I decided to change the focus of the day.  Instead of honoring Halloween/Samhain, we started celebrating Reformation Day.  It was on October 31st , 1517, that Martin Luther nailed his 95 Theses to the door of the Wittenberg church challenging all comers to a debate regarding the sale of papal indulgences, in what is generally regarded as the starting point of the Protestant Reformation.  That seemed an appropriate thing to commemorate.  (We turn off all the lights in the front of the house, ignore the doorbell, rent a movie or two to watch, and feast on many sweet and unwholesome things.  I do love my candy!)

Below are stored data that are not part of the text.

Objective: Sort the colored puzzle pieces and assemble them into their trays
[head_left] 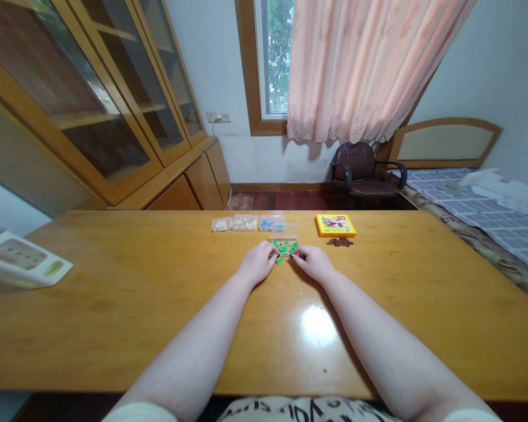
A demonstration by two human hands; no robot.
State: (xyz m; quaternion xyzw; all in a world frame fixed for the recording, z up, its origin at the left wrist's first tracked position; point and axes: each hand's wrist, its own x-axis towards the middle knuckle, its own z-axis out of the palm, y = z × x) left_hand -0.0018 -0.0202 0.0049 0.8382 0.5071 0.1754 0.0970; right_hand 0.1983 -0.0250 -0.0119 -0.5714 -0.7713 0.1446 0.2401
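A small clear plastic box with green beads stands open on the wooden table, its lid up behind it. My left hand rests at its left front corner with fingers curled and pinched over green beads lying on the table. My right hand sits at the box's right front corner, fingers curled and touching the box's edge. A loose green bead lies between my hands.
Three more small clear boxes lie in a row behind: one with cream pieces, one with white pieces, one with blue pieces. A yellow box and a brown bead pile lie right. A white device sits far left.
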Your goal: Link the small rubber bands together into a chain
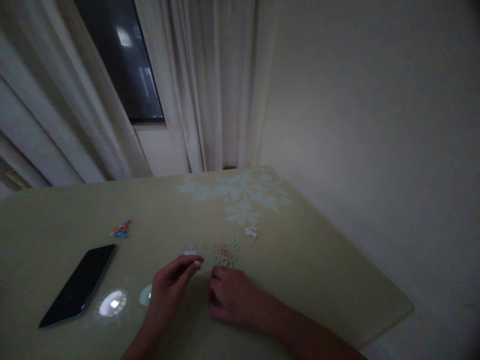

Of greatest consequence, I changed my attitude.  In Romans 14:4, Paul, addressing the issue of conscience, says “Who are you to pass judgment on the servant of another?  It is before his own master that he stands or falls.  And he will be upheld, for the Lord is able to make him stand.”  I will freely confess that I still don’t understand what other Christians find to celebrate in Halloween, but if I want the freedom to NOT celebrate, I must acknowledge their freedom to do so if their conscience is clear before the Lord about it.  I still wish churches would ignore the day, just as they do Ramadan, or Tet, or the holidays of any other religion, but as the saying goes, it’s “no skin off my back” if they do, because I have the freedom not to participate.  I no longer feel the need to be confined to that hard, narrow judge’s bench.

The trick to living in freedom is to treat others’ freedom as dearly as your own!

My dh is not a “typical” male in many respects.  For example, he is very introspective, and has no problems talking about feelings, either his or mine, and he prefers Disney movies and “chick flicks” to shoot-‘em-up-blow-‘em-up action films.  He also does dishes, vacuums and cleans the bathroom – AND regularly puts the seat down!  On the other hand, he IS “typical” male in other ways.  He is an avid football/baseball/basketball fan, following both pro and college teams, and can recite a great many statistics on players such as when they were drafted,  which round, and from which school, where they were traded from and who the sending team got in return, etc.  He is very familiar with cars and their innards, understanding the difference between differentials and alternators and cam shafts.  And he will wear a T-shirt or sweatshirt into a state of profound disrepute, then wear it in public without the slightest embarrassment.  (When we go out and he’s wearing one such, I am tempted to wear a button that says, “He dressed himself.  I’m not responsible.”)  “But it’s COMFORTABLE!” he protests.  VERY typical male, yes?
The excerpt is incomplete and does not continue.